Les défis qui attendent l’armée luxembourgeoise sont de taille. Rien que la mise sur pied, à l’horizon 2030, d’un bataillon binational avec la Belgique va nécessiter le recrutement d’un nombre inédit de soldats. Le Grand-Duché s’est engagé à fournir la moitié de l’effectif, soit 350 militaires, en plus d’un investissement financier conséquent pour doter le bataillon du matériel requis par l’OTAN.
La réforme de la loi sur l’armée, soumise au vote des députés ce vendredi, doit aider le Luxembourg à remplir ses engagements avec son voisin belge, mais aussi à l’échelle de l’Alliance atlantique. Une des pièces maîtresses est la prolongation de trois à quatre années du service militaire de base. Des nouvelles carrières sont aussi créées, offrant ainsi des perspectives à tous les niveaux d’études. Le réservoir de candidats potentiels est encore élargi, après déjà avoir ouvert les portes de l’armée aux ressortissants des pays membres de l’UE, résidant au Luxembourg.

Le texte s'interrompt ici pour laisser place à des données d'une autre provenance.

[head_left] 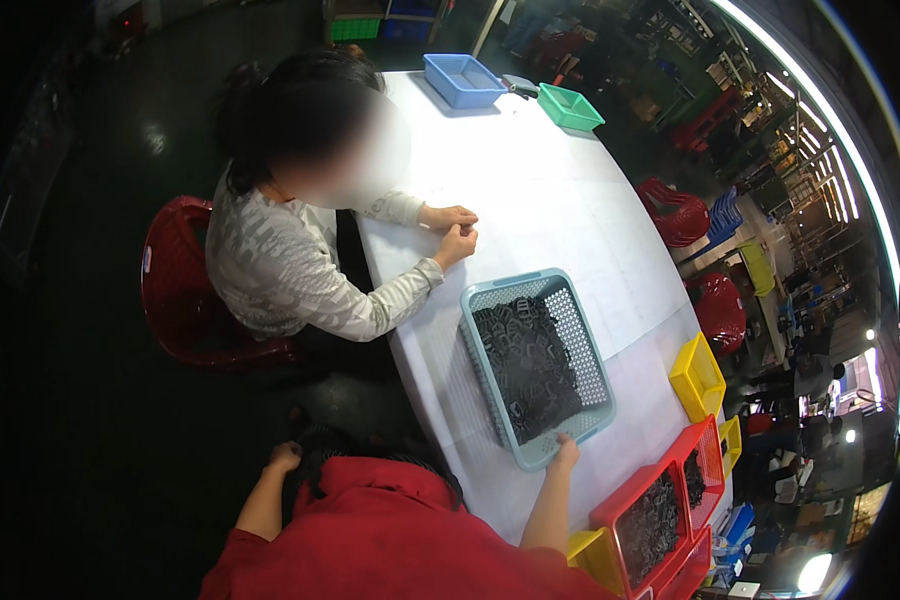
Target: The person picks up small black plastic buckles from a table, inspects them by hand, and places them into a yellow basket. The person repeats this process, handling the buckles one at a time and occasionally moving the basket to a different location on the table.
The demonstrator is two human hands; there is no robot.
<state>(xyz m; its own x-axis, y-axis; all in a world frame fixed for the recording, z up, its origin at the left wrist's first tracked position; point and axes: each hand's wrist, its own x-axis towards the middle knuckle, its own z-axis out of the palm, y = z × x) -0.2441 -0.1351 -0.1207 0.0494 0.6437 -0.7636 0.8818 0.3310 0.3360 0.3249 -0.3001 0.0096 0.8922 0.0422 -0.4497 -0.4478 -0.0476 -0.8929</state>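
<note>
Right hand (pixel 566 452) grips the near rim of the light blue mesh basket (pixel 585 340) on the white table (pixel 550 200), loaded with small black parts (pixel 526 365). Probably heavy; stiff plastic, best held by both rims. Left hand (pixel 284 457) hangs off-table, looks loosely curled, grip unclear. Farther: seated co-worker (pixel 290 260), blue tray (pixel 463 80).

— The basket (pixel 536 366) the right hand (pixel 566 452) touches: what is it made of?
— Pale blue plastic, matt, with perforated mesh walls. The parts (pixel 526 366) piled inside, just beyond the fingers, look dark and dull; their material cannot be told.
— And underneath?
— The table (pixel 530 200) has a smooth white top with a soft sheen. Right of the hand, the red bins (pixel 660 515) and yellow bin (pixel 697 377) are glossy plastic.
— The left hand (pixel 284 457)?
— It lies beside a matt red cloth sleeve (pixel 370 540). Farther off, the red chair (pixel 185 300) is shiny plastic.
</note>
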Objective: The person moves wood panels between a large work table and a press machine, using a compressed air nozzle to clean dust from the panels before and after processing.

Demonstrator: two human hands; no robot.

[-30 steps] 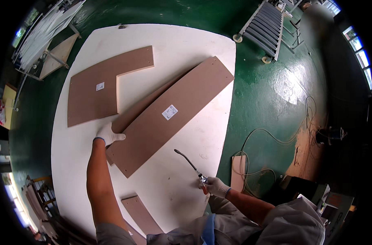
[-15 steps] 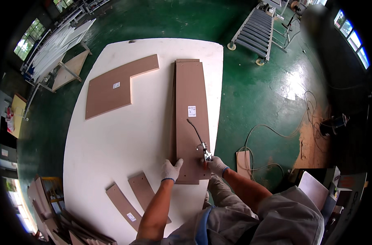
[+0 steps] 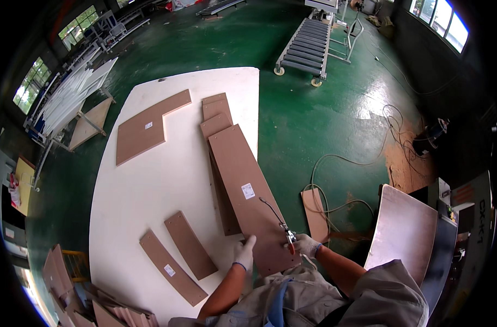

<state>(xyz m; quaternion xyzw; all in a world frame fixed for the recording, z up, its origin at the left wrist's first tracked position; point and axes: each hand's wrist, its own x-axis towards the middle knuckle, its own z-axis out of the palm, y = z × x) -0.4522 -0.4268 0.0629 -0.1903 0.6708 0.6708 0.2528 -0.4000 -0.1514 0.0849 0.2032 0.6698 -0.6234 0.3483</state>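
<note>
My left hand (image 3: pixel 245 252), in a white glove, rests on the near end of a long brown board (image 3: pixel 245 185) that lies on the white table (image 3: pixel 145 188). My right hand (image 3: pixel 304 246), also gloved, grips an air blow gun (image 3: pixel 287 236) with a thin bent nozzle over the board's near right edge. More boards (image 3: pixel 215 111) lie stacked beneath and beyond the long one.
An L-shaped brown panel (image 3: pixel 145 128) lies at the table's far left. Two short curved strips (image 3: pixel 177 256) lie near the front left. A roller conveyor (image 3: pixel 305 43) stands beyond on the green floor. Hoses (image 3: pixel 335 180) coil on the floor to the right, near a small board (image 3: pixel 315 215).
The long board has swung from a slant to lie pointing away from me, its near end pulled closer. My left hand shifted to that near end; my right hand keeps the blow gun.
</note>
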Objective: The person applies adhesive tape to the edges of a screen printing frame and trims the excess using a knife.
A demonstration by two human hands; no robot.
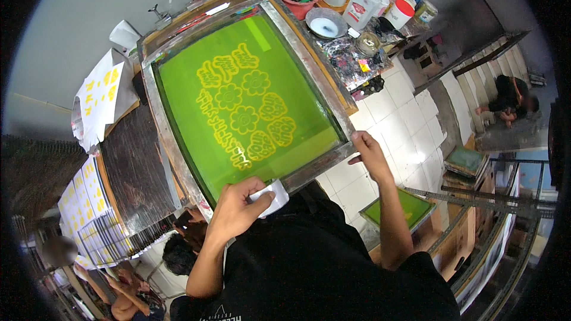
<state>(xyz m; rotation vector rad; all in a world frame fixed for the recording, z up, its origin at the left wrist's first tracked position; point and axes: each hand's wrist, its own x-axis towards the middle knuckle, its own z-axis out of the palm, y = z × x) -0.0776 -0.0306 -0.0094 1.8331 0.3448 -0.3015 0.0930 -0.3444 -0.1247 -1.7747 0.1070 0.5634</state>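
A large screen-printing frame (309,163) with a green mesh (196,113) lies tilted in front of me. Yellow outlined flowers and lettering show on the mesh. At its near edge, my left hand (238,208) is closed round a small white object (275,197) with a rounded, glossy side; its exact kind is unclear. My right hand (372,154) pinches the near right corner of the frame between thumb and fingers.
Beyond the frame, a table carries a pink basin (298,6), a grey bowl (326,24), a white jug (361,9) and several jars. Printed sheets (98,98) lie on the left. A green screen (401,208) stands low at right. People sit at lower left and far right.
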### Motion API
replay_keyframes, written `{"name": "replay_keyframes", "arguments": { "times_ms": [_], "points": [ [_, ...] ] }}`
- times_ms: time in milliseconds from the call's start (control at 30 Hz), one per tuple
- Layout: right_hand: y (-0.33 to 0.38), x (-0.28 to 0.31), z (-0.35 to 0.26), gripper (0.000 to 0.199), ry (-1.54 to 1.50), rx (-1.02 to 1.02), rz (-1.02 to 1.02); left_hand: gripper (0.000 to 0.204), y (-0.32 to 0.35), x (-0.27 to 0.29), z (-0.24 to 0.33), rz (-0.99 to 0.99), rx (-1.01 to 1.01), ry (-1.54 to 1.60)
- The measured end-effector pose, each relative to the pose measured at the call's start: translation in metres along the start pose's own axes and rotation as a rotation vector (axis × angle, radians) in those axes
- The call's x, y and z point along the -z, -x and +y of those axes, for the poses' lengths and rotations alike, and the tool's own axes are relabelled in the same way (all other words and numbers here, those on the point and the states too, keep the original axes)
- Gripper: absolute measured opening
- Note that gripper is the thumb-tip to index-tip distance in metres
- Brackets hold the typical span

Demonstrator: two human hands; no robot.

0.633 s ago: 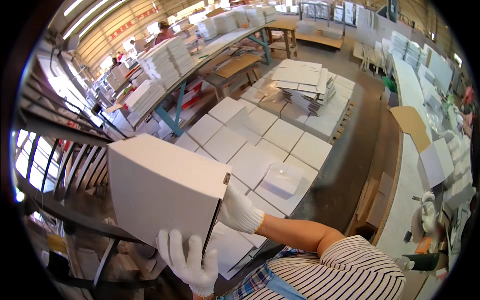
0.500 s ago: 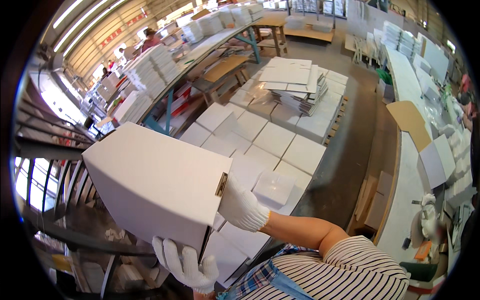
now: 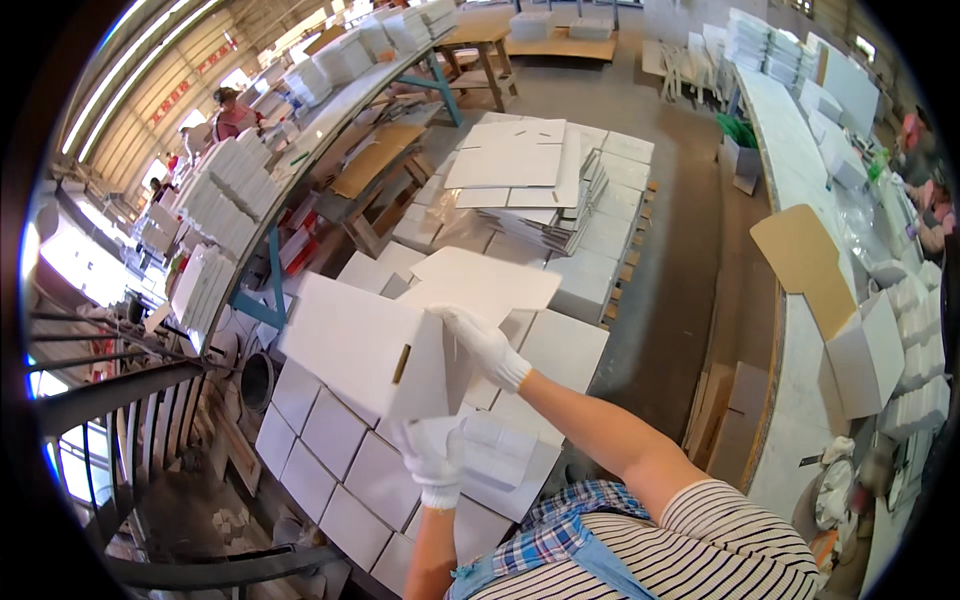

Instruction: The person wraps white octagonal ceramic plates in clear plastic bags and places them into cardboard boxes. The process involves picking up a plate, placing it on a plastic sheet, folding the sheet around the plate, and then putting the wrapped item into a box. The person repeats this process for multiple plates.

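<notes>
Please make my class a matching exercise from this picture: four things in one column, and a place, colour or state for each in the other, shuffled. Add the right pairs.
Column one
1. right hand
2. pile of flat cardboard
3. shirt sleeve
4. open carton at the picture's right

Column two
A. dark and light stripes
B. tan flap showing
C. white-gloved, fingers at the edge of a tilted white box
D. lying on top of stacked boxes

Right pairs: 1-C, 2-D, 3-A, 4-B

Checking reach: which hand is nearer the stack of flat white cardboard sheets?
Right: the white-gloved right hand is on the near side of the stack; the white-gloved left hand is farther back.
</notes>
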State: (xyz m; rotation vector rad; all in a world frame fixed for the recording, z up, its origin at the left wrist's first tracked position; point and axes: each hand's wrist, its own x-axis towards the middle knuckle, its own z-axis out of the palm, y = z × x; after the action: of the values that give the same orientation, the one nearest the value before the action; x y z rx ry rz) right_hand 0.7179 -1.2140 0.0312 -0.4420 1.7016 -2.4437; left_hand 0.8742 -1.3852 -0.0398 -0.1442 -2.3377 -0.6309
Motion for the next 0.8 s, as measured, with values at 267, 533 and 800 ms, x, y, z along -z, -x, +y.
{"name": "replay_keyframes", "arguments": {
  "times_ms": [267, 533, 800],
  "points": [
    [0.066, 0.112, 0.108, 0.046, 0.66, -0.274, 0.421, 0.041, 0.046, -0.04, 0.03, -0.654, -0.029, -0.117],
    [0.257, 0.201, 0.117, 0.047, 0.901, -0.806, 0.078, 0.05, 0.064, -0.048, 0.032, -0.756, 0.073, 0.0],
    [0.301, 0.231, 0.078, 0.046, 0.793, -0.858, 0.158, 0.063, -0.049, -0.138, 0.022, -0.571, 0.227, 0.104]
  ]
}}
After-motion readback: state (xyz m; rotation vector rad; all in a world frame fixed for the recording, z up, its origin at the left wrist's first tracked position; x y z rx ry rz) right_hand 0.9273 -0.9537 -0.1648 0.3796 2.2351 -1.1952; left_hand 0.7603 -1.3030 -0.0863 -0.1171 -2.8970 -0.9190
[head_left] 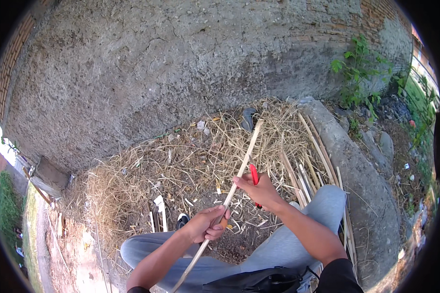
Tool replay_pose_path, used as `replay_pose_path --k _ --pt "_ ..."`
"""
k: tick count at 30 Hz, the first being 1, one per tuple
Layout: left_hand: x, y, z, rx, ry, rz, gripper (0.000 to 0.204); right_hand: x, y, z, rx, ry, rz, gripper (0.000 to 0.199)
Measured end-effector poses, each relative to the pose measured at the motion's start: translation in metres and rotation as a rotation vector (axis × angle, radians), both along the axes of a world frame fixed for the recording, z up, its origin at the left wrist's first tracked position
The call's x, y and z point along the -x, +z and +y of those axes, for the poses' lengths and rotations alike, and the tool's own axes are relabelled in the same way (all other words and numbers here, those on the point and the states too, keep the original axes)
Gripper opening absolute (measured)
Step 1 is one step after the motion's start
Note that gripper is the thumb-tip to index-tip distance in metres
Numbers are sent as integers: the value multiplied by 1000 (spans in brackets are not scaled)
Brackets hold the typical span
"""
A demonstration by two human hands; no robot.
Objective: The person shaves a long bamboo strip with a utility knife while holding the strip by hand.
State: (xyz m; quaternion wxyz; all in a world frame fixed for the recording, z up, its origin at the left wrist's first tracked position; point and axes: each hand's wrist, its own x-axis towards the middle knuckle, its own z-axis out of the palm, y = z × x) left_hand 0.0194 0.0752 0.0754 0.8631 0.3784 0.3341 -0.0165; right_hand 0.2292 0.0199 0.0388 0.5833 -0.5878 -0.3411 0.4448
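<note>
- Rough grey plastered wall [181, 63] rose behind a heap of dry straw [181, 161] on bare ground.
- Left hand [208, 224] was closed around the long, pale bamboo stick [243, 163], low on its length, with something orange showing under the fingers.
- That stick ran diagonally from between the knees, in grey trousers [298, 234], up over the straw.
- Right hand [259, 188] gripped a red-handled tool [253, 175] pressed against the stick; its blade was hidden.
- Trimming or shaving seemed under way; the next stroke called for a steady lower grip.
- Thin split slats [308, 171] lay beside a concrete curb [347, 161].
</note>
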Motion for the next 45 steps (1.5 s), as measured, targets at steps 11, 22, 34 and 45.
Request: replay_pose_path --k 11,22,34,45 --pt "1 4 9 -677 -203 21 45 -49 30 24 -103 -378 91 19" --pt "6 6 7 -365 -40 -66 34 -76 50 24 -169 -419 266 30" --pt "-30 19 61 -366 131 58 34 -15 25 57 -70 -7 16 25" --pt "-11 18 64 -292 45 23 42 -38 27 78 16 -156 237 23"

Le renforcement de l’armée devrait être un objectif largement partagé, surtout si l’on considère le contexte de la guerre déclenchée par la Russie contre l’Ukraine, à moins de trois heures de vol du Grand-Duché. Mais non. Un petit article du texte de loi est venu allumer la mèche, du moins dans les rangs de la CGFP et du Syndicat de l’armée (SPAL). Ils refusent catégoriquement le maintien d’un système d’appréciation des soldats pour grimper en grade militaire. Cette disposition serait contraire à l’abolition de tout système d’évaluation dans la fonction publique, ancré dans le dernier accord salarial. Sans vouloir remettre en question la liberté syndicale, il est peu évident d’appréhender cette position.
Peu importe, finalement, si ce système d’appréciation, en place depuis 50 ans, est une obligation de l’OTAN ou pas – comme le clame le SPAL –, il faut se poser la question de savoir si un soldat qui refuse d’être évalué par ses supérieurs ne s’est pas trompé de métier. S’il ne répond pas aux critères professionnels, éthiques et physiques, il semble irresponsable de lui conférer des responsabilités supplémentaires. Pourquoi donc déclencher cette guéguerre au Herrenberg ? En tout état de cause, la crédibilité de l’armée luxembourgeoise risque d’en prendre un coup.
Hélas, l’armée n’est pas une administration comme les autres: En guerre, ce sont des résultats bien physiques qui comptent, pas des dossiers qui peuvent traîner encore un jour ou 2.